As relações entre orientador e orientando, mais do que estritamente intelectuais, devem ser afetivas, respeitosas, capazes de criar, um clima de mútua confiança que estimula em lugar de inibir a produção do orientando. p. 216

O papel do orientador é viabilizar variadas fontes de informação em torno da temática do orientando, chamar sua atenção para este ou aquele documento mais raro, é estimular e mediar encontros do orientando com outros intelectuais do mesmo campo ou de campo afim a seu interesse científico. p. 216

O papel do orientador, obviamente, numa perspectiva democrática, não é o de, apropriando-se do orientando, escolher por ele o assunto da dissertação, seu título e ainda impor-lhe o estilo, o número de páginas a escrever, a linha político-ideológica do trabalho e a extensão das citações. p. 217

O que não apenas pode mas deve é, de maneira comprometida, apaixonada mesmo, se convencido de equívoco ou de erro do orientando, chamá-lo à compreensão de seu desvio para que ele, o orientando, assumindo-o, o supere.
Há casos, porém, em que não se trata propriamente de erro, mas de divergência de interpretação.
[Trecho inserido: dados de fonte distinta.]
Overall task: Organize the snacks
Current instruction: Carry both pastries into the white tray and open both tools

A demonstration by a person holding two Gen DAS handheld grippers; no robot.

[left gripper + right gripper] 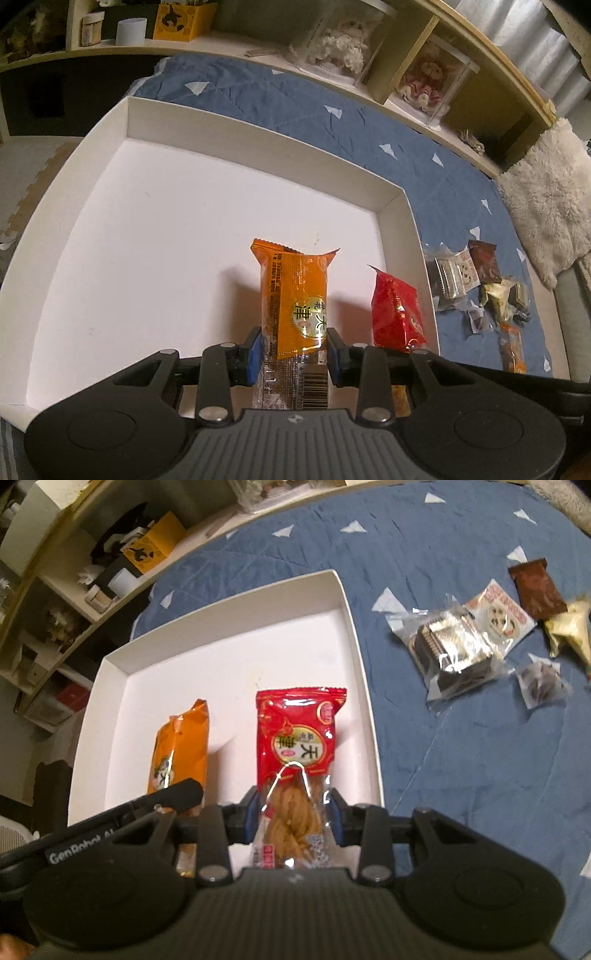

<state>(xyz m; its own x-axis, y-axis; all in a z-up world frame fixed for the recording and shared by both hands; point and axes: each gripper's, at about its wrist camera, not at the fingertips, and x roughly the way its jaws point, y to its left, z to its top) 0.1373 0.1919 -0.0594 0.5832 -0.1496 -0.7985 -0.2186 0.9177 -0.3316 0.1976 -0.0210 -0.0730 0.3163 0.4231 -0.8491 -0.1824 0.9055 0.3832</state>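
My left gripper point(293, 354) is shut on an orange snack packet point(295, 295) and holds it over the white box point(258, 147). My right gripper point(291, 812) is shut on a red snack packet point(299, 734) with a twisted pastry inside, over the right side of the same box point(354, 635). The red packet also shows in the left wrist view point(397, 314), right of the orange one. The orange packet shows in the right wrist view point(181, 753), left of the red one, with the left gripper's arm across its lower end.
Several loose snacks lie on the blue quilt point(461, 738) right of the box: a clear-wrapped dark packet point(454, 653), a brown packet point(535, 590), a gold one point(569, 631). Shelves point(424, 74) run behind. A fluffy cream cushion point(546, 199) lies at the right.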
Não vejo por que devam coincidir sempre orientador e orientando. O que o mestrando ou doutorando precisa revelar à Academia não é que pensa tal qual o orientador, mas que ousa pensar com independência, não importa que, às vezes, se equivocando ou errando. p. 217

Levi Nauter disse...

Perdoe os erros de português. É a correria.

Levi

Anônimo disse...

Magnífico, espetacular não existe palavras para descrever o que senti ao ler este texto.

Você e a melhor orientadora que já conheci desculpem-me os outros, (as), mas não tem comparação você simplesmente é a melhor.